▸ What the task asks
Within the listing below, filter for "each" and copy every matching line.

▸ Data extract
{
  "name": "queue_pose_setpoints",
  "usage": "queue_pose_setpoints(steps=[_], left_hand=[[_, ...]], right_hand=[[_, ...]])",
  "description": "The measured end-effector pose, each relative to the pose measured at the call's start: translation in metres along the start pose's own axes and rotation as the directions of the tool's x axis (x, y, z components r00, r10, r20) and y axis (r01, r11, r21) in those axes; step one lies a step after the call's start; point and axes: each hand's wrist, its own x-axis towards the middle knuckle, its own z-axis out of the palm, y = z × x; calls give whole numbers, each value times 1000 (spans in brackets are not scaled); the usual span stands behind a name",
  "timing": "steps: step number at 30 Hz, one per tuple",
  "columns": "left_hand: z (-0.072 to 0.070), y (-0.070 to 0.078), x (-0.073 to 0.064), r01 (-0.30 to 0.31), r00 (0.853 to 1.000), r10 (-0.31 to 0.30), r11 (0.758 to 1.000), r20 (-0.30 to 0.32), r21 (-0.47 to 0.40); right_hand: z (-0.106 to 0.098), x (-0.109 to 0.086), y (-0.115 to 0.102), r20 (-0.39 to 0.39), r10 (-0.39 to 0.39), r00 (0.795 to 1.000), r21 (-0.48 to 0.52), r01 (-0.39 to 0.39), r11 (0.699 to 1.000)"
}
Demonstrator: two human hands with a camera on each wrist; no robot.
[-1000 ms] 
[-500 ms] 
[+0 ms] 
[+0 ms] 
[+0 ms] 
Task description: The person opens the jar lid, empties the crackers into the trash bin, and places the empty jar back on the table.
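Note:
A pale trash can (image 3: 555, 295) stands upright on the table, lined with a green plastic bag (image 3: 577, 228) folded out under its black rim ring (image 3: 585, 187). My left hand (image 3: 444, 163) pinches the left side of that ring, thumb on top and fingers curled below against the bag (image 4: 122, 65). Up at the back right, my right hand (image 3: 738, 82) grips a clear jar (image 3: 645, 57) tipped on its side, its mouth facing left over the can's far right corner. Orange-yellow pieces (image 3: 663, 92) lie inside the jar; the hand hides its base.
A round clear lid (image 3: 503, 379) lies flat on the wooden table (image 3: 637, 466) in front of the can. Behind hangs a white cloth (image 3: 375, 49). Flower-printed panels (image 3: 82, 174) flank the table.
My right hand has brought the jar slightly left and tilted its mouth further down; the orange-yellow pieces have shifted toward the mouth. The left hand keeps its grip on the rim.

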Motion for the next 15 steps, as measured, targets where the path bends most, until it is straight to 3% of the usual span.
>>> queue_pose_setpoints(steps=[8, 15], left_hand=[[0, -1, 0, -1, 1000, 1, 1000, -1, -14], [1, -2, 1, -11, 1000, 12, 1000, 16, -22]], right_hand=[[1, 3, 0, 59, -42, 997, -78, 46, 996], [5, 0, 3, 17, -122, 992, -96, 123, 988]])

▸ Result of this task
  "description": "The measured end-effector pose, each relative to the pose measured at the call's start: translation in metres along the start pose's own axes and rotation as the directions of the tool's x axis (x, y, z components r00, r10, r20) and y axis (r01, r11, r21) in those axes; step one lies a step after the call's start; point and axes: each hand's wrist, its own x-axis towards the middle knuckle, its own z-axis out of the palm, y = z × x; calls give whole numbers, each value times 1000 (spans in brackets are not scaled); the usual span stands behind a name",
Demonstrator: two human hands with a camera on each wrist; no robot.

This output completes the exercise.